§ **Assignment**: Would you quote the material below from its first line through the line containing "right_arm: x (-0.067", exactly and with both ends included?

** Supplied data follows **

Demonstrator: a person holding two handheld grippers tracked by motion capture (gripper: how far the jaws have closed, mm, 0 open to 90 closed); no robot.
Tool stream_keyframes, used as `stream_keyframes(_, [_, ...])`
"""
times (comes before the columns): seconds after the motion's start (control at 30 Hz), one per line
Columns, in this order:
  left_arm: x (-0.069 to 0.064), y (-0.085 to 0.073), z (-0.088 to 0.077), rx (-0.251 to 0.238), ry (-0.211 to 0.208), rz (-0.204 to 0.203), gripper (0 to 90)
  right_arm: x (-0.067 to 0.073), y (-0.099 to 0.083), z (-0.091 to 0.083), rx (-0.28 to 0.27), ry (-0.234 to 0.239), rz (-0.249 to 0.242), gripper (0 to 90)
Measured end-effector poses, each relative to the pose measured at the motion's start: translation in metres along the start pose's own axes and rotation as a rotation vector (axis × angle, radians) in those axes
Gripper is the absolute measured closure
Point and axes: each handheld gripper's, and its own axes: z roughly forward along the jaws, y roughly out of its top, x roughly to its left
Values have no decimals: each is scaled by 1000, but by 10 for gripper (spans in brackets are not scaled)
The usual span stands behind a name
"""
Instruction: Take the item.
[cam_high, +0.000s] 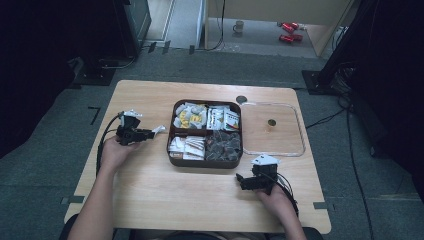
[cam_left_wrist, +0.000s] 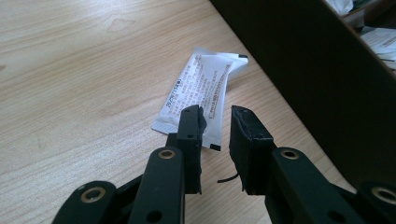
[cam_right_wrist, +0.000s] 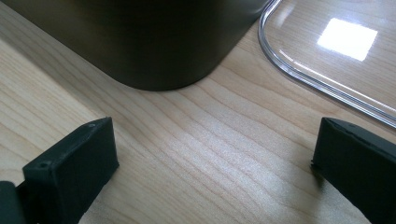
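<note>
Left tongs (cam_left_wrist: 215, 122) stand narrowly apart, gripping nothing; the white sachet (cam_left_wrist: 200, 88) lies on the bench (cam_left_wrist: 70, 93) mid-frame just past them; right tongs (cam_right_wrist: 215, 158) gape wide, lower right

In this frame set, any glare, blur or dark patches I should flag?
High view: soft and dim, corners black. Left gripper view: white sachet sharp enough to show print, jaws slightly soft. Right gripper view: bright glare patch on the clear lid, near jaws blurred.

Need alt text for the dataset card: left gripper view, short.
Two black jaws of the left gripper stand slightly apart over a white printed sachet lying flat on the wooden table, beside the dark wall of the tray.
</note>
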Motion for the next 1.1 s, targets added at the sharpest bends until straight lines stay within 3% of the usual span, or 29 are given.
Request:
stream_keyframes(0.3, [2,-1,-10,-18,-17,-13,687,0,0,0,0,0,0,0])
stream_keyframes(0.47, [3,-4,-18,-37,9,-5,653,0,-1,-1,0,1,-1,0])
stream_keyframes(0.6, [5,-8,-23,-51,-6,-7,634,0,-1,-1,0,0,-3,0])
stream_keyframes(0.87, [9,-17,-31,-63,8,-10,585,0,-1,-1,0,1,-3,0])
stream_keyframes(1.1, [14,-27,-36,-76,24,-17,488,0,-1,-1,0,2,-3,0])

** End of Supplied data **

§ **Response box**:
Demonstrator: a person holding two handheld grippers tracked by motion capture (gripper: how far the jaws have closed, mm, 0 open to 90 closed); no robot.
Tool stream_keyframes, used as `stream_keyframes(_, [_, ...])`
"""
times (comes before the columns): seconds after the motion's start (control at 30 Hz), one per line
Columns, in this order:
  left_arm: x (-0.069 to 0.064), y (-0.085 to 0.073), z (-0.088 to 0.077), rx (-0.251 to 0.238), ry (-0.211 to 0.208), rz (-0.204 to 0.203), gripper (0 to 90)
  right_arm: x (-0.067 to 0.073), y (-0.099 to 0.083), z (-0.091 to 0.083), rx (-0.28 to 0.27), ry (-0.234 to 0.239), rz (-0.249 to 0.242), gripper (0 to 90)

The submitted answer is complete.